Não muito tempo atrás, os chineses descobriram uma maneira de criar DNA humano. Ele parece ter encontrado uma nova maneira de criar neurônios.

As duas equipas têm de utilizar um método puramente química para converter os neurónios funcionais células epiteliais. Uma das duas equipes trabalharam com pacientes diagnosticados com a doença de Alzheimer e outras células da pele usado retiradas de camundongos.

Sigilo formulação ingrediente era um complexo de pequenas moléculas que foram alterados os genes em células epiteliais. Cientistas chineses esperam que a nova técnica poderia ser usada em breve para obter neurônios funcionais no laboratório, para substituir os do cérebro e Alzheimer. Por exemplo, os cientistas poderia recolher células epiteliais para se transformam em neurónios e em seguida transplantaram-los em cérebros de pacientes com um risco reduzido de rejeição.

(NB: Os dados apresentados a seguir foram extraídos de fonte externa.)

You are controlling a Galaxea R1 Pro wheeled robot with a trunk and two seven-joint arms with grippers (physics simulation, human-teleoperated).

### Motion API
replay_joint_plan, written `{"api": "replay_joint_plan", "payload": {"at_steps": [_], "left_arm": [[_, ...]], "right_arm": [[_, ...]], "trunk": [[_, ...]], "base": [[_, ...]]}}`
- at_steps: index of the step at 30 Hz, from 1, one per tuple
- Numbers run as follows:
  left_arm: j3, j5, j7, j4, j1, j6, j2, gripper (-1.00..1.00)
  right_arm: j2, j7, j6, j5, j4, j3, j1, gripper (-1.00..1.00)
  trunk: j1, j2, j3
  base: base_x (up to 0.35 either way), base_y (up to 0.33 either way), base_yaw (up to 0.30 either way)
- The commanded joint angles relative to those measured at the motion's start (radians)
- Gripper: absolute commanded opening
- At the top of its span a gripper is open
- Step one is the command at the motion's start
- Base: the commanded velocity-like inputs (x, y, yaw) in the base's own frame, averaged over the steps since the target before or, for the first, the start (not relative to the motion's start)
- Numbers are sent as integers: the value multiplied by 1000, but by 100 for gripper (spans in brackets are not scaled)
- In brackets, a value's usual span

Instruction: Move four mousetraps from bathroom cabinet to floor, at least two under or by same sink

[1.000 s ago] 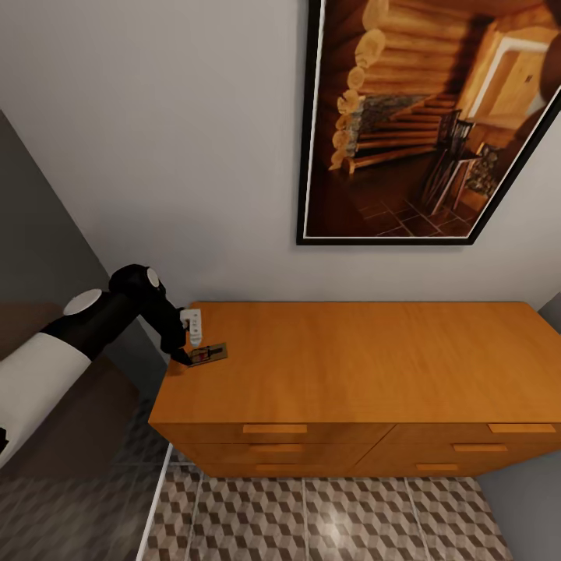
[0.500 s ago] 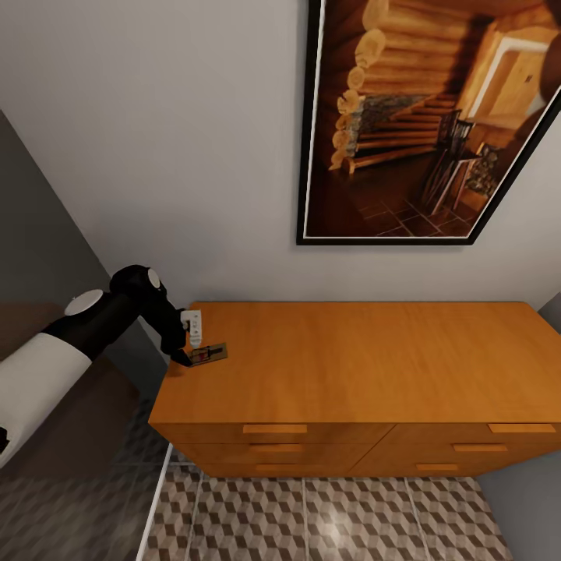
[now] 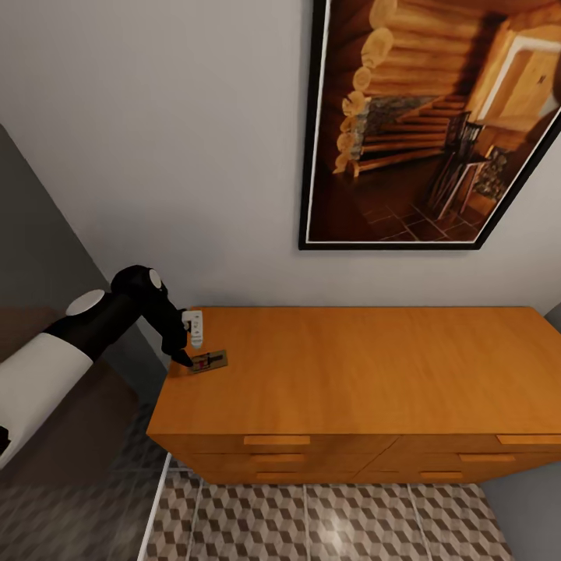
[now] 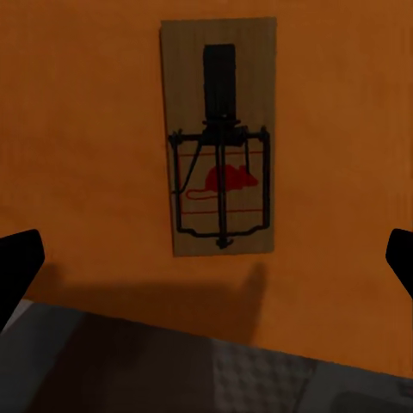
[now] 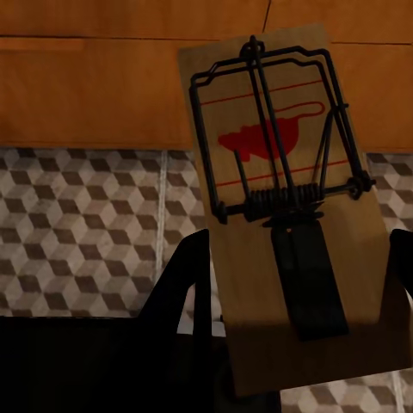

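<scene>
One mousetrap (image 3: pixel 209 361) lies flat on the near left corner of the orange-brown cabinet (image 3: pixel 366 374). My left gripper (image 3: pixel 187 360) hovers right beside it, at the cabinet's left edge. In the left wrist view the mousetrap (image 4: pixel 220 185) rests on the wood ahead of the left gripper (image 4: pixel 211 258), which is open, its black fingertips (image 4: pixel 19 262) far apart. My right gripper (image 5: pixel 292 284) is shut on a second mousetrap (image 5: pixel 284 215), held in front of the cabinet drawers (image 5: pixel 95 95) above the cube-patterned bathroom floor (image 5: pixel 77 224).
A large framed picture (image 3: pixel 436 125) hangs on the white wall above the cabinet. A dark grey wall (image 3: pixel 39 257) stands at the left. The patterned floor (image 3: pixel 327 522) runs along the cabinet's front, with a pale strip (image 3: pixel 160 506) at its left edge.
The whole head view has shifted slightly, so the camera moved. The left gripper and the mousetrap on the cabinet keep the same relation.
</scene>
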Motion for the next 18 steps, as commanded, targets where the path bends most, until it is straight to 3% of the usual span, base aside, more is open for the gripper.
{"api": "replay_joint_plan", "payload": {"at_steps": [1,18], "left_arm": [[-3,-4,-5,-2,-1,11,1,100],[-5,-4,-5,-3,-1,11,-1,100]], "right_arm": [[0,-1,-3,-9,0,9,-1,-100],[-2,-1,-16,-9,1,9,-1,-100]], "trunk": [[1,-2,-2],[1,-2,-2]], "base": [[20,6,0],[3,1,0]]}}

Por que não tem funcionado até agora

A transformação de um tipo de cula para outro tipo de células é bastante complicado. Um dos principais desafios foi o fato de que os pacientes são susceptíveis de receber uma série de células que parecem que foram convertidos com sucesso, mas não se comporta exatamente como suas irmãs naturais.

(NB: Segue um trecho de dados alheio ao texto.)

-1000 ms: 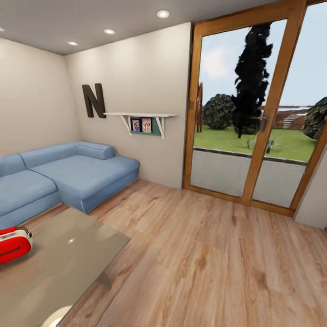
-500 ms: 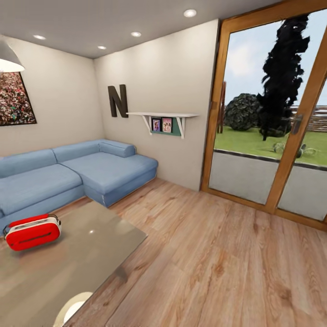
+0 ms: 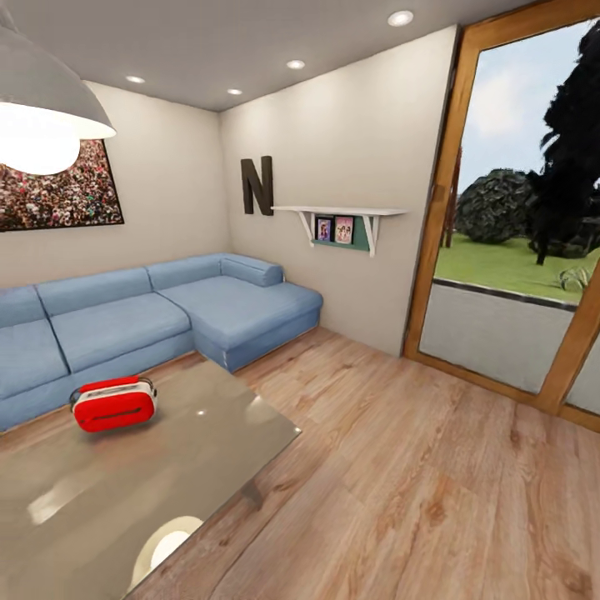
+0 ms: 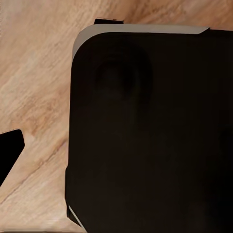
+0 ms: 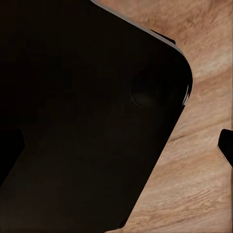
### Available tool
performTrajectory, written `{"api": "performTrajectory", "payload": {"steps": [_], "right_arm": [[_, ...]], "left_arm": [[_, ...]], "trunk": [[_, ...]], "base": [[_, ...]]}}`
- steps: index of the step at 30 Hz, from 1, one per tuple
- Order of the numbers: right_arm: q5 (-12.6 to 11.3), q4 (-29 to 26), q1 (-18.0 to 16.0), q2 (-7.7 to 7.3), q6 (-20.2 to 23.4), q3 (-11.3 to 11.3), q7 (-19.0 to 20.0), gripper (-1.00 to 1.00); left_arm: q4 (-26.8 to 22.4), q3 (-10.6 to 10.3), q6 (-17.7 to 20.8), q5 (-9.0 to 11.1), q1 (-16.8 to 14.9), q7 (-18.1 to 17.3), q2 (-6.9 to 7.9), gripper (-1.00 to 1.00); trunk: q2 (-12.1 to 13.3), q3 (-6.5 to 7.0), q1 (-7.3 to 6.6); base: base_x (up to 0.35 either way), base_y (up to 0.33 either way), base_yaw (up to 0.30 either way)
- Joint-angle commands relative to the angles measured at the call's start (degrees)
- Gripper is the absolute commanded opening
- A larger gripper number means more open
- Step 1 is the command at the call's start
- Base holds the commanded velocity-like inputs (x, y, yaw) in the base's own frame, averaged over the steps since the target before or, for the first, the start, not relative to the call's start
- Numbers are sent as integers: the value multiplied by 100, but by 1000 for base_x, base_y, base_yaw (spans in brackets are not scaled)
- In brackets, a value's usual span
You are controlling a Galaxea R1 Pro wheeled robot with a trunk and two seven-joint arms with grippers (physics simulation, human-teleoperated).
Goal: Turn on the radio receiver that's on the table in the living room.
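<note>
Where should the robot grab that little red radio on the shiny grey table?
Probably by the red-barred handle on top of the small red rounded radio, coming from above. The handle stands clear above the body, and the radio sits upright on the glossy grey table.

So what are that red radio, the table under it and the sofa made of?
The radio looks like smooth red plastic with white trim, judging by its even sheen. The table has a glossy grey top, perhaps glass or lacquer, since it mirrors the lights. The sofa appears to be matte blue fabric, with soft seams.

dark letter N [image 3: 257, 185], on wall [image 3: 350, 142]
</note>
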Motion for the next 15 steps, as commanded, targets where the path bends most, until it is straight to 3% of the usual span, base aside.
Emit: {"api": "performTrajectory", "payload": {"steps": [1,15], "right_arm": [[0,0,0,0,0,0,0,100],[-2,0,0,0,-2,4,0,100]], "left_arm": [[0,0,0,1,0,0,0,100],[0,-1,0,2,0,0,0,100]], "trunk": [[0,0,0],[0,0,0]], "base": [[0,0,284],[0,0,284]]}}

Este é o impedimento que pesquisadores da Universidade de Stanford, nos Estados Unidos têm enfrentado em 2010, quando eles se tornaram os primeiros cientistas em todo o mundo conseguiram transformar células da pele em neurônios funcionais. Em vez de utilizar um método químico, eles inserido vários genes que codificam para as células epiteliais três tipos de factores de transcrição e proteínas que ajudam a regular a actividade do gene, desactivando certos genes.